Gazeteciler Cemiyeti Başkanı Bilgin’den ”etki ajanlığı” düzenlemesine tepki: Kamu yararını gözeten haberler bile ‘casusluk’ suçlamasıyla karşı karşıya kalabilir
Gazeteciler Cemiyeti Başkanı Nazmi Bilgin, TBMM’de görüşülecek olan ”etki ajanlığı” düzenlemesine tepki gösterdi. Bilgin, “Bu tanım, içeriği belirsiz ve soyut olduğu için ileride gazetecilere karşı kötüye kullanılabilir. Kamu yararını gözeten haberler bile ‘casusluk’ suçlamasıyla karşı karşıya kalabilir” dedi.
Gazeteciler Cemiyeti Başkanı Nazmi Bilgin,TBMM Genel Kurulu’nda görüşülecek olan kamuoyunda ”etki ajanlığı” olarak bilinen, Noterlik Kanunu ve bazı kanunlarda değişikliği öngören paketin 16. maddesine ilişkin açıklama yaptı.
Bilgin, söz konusu maddenin “Devletin güvenliği veya siyasal yararları aleyhine suç işleme” adı altında belirsiz ve geniş kapsamlı bir suç tanımı getirdiğini ifade ederek, “Bu tanım, içeriği belirsiz ve soyut olduğu için ileride gazetecilere karşı kötüye kullanılabilir. Kamu yararını gözeten haberler bile ‘casusluk’ suçlamasıyla karşı karşıya kalabilir” dedi. Bilgin, maddeye ilişkin eleştirilerini şöyle sıraladı:
”Belirsiz ve geniş tanımlama riski: Düzenlemedeki suç tanımı belirsiz ve geniş. Bu durum, gazetecilik faaliyetleri üzerinde bir tehdit oluşturarak ileride yanlış ve hukuka aykırı uygulamalara yol açabilir.

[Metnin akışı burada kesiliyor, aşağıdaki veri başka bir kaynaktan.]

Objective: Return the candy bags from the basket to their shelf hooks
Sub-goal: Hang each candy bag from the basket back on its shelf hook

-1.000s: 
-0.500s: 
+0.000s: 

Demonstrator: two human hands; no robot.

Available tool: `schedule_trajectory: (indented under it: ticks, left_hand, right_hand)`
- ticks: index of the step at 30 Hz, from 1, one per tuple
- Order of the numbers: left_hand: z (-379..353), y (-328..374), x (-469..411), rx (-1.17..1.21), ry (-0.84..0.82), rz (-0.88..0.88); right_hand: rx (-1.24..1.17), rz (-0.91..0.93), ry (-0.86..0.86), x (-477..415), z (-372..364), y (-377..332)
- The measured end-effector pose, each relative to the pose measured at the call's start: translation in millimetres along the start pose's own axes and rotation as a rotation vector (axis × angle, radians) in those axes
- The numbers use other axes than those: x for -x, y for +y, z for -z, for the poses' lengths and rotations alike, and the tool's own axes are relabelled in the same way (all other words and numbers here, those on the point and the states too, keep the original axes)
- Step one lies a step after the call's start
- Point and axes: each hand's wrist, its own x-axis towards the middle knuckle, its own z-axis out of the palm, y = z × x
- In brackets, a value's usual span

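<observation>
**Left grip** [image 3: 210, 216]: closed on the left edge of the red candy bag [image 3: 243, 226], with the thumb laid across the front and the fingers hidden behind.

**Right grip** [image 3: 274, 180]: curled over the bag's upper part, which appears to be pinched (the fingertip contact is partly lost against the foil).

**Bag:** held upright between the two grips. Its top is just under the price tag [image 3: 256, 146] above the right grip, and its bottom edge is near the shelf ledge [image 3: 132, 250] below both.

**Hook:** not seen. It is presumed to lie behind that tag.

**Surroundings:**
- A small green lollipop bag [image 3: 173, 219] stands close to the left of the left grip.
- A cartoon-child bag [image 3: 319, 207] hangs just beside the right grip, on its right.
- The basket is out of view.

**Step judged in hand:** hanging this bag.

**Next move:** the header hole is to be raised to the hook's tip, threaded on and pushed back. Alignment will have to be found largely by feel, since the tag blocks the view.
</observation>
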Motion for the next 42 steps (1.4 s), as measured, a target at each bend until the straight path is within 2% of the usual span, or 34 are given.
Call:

Gazetecilik faaliyetlerine baskı: Ekonomi, askeri konular, kamu sağlığı, teknoloji gibi başlıklarda kamu yararına yapılan haberlerin, bu düzenlemeyle ‘devletin güvenliği’ gerekçesiyle suç olarak nitelendirilebilir ve gazetecilerin görev yapması zorlaştırır.
İfade ve basın özgürlüğüne darbe: Bu düzenleme sadece gazetecileri değil, halkın bilgiye ulaşma hakkını da tehlikeye atıyor. İfade ve basın özgürlüğüne yönelik ciddi bir tehdit oluşturuluyor.
Sivil toplum örgütlerine kısıtlama: Düzenleme insan hakları savunucuları ve sivil toplum örgütlerini de hedef alıyor, bu örgütlerin faaliyetlerinin ‘devletin çıkarlarına aykırı’ olarak nitelendirilebilecek ve cezalandırılabilecek.
Hukukun üstünlüğüne zarar: Hukukun üstünlüğü, yasaların net ve öngörülebilir olmasını gerektirir. Ancak, bu maddede getirilen belirsiz suç tanımları hukukun üstünlüğünü zedeleyebilir ve yargının baskı aracı olarak kullanılmasına zemin hazırlayabilir. Bu düzenleme hukuk devleti ilkelerini zayıflatır.
Demokrasiye aykırı: Bu gibi belirsiz suç tanımları, Türkiye’yi demokratik değerlerden uzaklaştırarak bir polis devletine doğru sürükleyebilir.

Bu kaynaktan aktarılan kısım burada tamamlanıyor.